Oh! vous, couple sublime et sage,
Qu'un siècle corrompu, l'exemple de la Cour,
N'ont jamais égaré: ce pur et tendre amour
Au déclin de vos ans sera votre partage.
Pendant la dernière année de sa vie, M. de Beauvau fut heureusement distrait du drame effroyable qui s'accomplissait autour de lui par d'agréables soins de famille. N'ayant pas d'enfant mâle, il avait reporté toutes ses affections sur son neveu, le prince Marc de Craon, et il le regardait comme son véritable fils.

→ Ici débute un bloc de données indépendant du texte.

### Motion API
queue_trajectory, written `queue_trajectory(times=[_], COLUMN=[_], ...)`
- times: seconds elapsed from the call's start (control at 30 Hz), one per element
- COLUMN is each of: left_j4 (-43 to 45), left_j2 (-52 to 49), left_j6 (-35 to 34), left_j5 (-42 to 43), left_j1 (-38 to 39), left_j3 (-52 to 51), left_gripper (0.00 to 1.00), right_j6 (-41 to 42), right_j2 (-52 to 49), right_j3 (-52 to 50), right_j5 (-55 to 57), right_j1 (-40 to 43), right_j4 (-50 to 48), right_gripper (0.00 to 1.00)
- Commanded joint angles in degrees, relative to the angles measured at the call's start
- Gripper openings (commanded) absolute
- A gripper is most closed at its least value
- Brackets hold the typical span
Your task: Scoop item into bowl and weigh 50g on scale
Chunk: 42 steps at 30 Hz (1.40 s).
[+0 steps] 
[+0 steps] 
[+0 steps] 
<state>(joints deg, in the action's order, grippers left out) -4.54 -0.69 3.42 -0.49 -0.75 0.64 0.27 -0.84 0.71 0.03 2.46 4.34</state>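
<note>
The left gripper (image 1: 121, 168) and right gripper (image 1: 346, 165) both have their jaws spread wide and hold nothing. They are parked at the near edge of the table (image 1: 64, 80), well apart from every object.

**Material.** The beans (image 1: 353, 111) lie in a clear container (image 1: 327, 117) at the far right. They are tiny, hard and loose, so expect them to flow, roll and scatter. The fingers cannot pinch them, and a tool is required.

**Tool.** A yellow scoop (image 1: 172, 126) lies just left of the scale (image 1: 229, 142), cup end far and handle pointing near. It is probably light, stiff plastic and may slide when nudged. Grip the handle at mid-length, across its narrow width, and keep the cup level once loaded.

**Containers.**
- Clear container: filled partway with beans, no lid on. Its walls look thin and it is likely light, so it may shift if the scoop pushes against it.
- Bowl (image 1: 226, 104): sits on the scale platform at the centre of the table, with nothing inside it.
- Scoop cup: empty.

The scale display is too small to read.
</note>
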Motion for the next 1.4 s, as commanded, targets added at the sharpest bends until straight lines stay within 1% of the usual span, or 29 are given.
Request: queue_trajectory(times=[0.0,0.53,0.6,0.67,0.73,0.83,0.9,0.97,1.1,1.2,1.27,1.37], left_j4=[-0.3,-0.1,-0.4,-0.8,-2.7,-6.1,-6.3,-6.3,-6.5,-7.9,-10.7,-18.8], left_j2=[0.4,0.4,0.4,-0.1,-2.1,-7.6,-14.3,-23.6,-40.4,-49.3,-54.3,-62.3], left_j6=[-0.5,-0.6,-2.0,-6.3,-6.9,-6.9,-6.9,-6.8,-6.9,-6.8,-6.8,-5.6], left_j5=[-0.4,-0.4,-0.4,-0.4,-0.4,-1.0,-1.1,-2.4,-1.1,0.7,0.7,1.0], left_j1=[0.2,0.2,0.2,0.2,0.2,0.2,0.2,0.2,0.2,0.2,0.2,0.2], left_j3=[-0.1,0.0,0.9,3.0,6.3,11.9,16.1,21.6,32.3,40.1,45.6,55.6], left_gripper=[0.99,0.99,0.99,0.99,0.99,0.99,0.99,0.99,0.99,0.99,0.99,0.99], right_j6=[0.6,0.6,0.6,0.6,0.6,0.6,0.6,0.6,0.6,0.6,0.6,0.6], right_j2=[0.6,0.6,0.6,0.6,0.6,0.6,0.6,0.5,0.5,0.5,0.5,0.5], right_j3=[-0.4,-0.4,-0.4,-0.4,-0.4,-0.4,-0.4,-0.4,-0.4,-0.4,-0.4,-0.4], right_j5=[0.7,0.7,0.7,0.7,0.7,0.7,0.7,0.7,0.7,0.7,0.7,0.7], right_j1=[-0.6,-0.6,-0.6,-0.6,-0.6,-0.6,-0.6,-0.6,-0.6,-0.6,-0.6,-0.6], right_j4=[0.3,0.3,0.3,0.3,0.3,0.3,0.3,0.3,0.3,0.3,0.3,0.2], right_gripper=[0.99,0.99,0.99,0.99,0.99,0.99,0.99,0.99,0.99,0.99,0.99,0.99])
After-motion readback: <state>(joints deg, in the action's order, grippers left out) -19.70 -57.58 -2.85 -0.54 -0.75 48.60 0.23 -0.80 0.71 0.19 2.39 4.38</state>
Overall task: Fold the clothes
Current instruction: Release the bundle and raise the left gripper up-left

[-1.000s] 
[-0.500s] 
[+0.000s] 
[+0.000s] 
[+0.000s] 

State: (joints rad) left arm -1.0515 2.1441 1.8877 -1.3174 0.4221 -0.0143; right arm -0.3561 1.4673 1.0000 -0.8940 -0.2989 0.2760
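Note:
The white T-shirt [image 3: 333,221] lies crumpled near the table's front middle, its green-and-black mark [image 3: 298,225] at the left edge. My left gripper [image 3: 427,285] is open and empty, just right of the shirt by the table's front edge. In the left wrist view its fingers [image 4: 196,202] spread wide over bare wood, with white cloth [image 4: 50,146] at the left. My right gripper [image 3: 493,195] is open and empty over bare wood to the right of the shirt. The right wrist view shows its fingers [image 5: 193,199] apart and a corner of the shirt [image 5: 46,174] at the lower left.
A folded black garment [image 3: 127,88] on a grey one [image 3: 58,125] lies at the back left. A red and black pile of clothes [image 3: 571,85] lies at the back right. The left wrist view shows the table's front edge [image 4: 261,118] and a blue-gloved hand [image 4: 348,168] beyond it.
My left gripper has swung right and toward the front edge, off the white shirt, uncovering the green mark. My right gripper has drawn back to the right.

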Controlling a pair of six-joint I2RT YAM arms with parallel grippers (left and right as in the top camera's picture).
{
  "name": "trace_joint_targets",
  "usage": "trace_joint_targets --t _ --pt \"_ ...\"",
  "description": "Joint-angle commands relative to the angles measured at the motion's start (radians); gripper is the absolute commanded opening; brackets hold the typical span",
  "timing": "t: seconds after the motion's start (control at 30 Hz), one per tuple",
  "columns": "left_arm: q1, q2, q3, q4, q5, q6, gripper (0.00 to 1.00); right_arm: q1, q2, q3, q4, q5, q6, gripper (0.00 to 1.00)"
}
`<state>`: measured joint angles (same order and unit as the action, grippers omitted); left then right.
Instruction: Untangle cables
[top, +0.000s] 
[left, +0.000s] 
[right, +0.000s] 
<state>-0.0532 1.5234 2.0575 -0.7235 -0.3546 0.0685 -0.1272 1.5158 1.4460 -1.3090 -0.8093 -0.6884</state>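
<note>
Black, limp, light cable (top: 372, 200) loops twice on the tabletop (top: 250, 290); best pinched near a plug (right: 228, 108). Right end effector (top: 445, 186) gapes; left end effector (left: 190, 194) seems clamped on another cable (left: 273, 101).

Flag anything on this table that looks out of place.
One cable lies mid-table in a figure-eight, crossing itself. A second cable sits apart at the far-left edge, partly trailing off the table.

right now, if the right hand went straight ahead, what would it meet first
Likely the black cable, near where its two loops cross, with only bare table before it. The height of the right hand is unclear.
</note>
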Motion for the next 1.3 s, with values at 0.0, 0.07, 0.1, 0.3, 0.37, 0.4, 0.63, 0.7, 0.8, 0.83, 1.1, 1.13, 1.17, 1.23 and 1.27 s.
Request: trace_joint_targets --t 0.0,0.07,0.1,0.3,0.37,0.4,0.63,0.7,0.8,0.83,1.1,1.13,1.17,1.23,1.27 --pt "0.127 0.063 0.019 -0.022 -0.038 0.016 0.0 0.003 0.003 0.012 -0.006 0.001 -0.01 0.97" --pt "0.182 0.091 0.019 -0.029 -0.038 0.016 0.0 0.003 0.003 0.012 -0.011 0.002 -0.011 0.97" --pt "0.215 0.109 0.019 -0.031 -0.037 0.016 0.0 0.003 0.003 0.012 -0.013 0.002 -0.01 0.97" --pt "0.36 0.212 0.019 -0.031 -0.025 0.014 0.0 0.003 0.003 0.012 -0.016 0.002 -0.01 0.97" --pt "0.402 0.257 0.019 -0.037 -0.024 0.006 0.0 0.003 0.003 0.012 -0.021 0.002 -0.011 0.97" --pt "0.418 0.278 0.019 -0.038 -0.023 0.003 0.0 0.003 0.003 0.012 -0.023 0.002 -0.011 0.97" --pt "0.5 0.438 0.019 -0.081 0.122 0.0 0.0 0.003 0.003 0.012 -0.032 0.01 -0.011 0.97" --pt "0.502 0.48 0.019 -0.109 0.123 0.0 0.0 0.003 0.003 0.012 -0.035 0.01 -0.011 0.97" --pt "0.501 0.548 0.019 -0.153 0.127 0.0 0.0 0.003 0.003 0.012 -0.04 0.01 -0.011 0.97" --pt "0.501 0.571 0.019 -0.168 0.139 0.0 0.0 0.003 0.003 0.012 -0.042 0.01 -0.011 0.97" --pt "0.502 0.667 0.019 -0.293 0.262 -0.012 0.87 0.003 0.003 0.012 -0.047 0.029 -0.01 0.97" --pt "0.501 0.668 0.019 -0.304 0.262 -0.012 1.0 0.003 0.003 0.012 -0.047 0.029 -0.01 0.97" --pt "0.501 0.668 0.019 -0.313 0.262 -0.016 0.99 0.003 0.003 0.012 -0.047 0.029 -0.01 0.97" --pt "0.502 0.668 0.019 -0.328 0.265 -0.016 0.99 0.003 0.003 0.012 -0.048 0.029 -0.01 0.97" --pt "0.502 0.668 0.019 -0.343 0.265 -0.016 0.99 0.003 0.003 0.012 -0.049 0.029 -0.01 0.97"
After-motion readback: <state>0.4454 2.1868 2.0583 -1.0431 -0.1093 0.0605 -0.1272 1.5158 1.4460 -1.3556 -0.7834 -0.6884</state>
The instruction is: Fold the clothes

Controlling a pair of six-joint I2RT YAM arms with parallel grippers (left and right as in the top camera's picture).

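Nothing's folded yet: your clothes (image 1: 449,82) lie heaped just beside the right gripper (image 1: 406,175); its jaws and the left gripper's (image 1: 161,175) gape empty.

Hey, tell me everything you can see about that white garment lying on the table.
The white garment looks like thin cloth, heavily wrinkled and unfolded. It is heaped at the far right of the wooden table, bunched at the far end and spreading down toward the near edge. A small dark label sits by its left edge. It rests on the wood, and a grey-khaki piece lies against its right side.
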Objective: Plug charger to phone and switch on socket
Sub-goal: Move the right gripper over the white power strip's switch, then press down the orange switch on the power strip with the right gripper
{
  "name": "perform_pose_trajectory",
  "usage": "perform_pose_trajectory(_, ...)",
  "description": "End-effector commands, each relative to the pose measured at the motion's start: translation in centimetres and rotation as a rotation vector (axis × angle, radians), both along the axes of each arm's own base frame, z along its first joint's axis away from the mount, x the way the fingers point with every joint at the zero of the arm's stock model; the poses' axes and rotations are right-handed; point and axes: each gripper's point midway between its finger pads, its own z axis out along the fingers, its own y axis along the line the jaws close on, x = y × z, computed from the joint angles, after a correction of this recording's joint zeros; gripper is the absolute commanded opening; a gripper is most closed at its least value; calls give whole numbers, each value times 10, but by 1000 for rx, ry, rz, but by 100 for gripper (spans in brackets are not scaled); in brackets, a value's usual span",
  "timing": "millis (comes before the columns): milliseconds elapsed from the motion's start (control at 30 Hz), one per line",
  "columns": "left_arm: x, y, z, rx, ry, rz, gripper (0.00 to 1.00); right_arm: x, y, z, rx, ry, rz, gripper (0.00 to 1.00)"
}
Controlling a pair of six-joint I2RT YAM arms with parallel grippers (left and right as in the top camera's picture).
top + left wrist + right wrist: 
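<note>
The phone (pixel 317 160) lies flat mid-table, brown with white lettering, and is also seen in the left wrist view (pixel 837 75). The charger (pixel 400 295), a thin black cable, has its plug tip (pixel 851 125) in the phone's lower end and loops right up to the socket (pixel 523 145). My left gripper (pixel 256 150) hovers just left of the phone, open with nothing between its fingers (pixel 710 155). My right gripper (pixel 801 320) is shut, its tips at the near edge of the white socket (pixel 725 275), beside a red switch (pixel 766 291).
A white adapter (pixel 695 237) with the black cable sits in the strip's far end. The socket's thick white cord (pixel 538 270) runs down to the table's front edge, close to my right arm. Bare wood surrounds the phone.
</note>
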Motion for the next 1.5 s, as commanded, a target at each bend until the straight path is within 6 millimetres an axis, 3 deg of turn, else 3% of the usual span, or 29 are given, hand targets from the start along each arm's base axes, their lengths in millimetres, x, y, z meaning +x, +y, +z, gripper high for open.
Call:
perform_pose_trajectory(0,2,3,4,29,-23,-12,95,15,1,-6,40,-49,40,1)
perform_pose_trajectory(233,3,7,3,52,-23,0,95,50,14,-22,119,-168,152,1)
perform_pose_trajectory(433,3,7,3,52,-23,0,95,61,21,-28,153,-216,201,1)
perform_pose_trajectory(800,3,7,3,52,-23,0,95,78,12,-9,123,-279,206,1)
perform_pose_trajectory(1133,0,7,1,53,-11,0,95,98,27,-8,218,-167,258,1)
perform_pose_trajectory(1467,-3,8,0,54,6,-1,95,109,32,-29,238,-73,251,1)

M. de Craon avait émigré avec sa mère et tous deux avaient fixé leur résidence à Aix-la-Chapelle. En 1792, le jeune homme, il n'avait guère plus de dix-neuf ans[ [196], annonça à son oncle son mariage avec Mlle de Mortemart. Cette union avec une famille à laquelle l'attachaient tant de liens d'amitié, comblait tous les vœux du vieux prince.
Le mariage fut célébré à Aix-la-Chapelle en mai 1792. M. et Mme de Beauvau envoyèrent à leur nièce comme cadeau de noces une montre avec sa chaîne.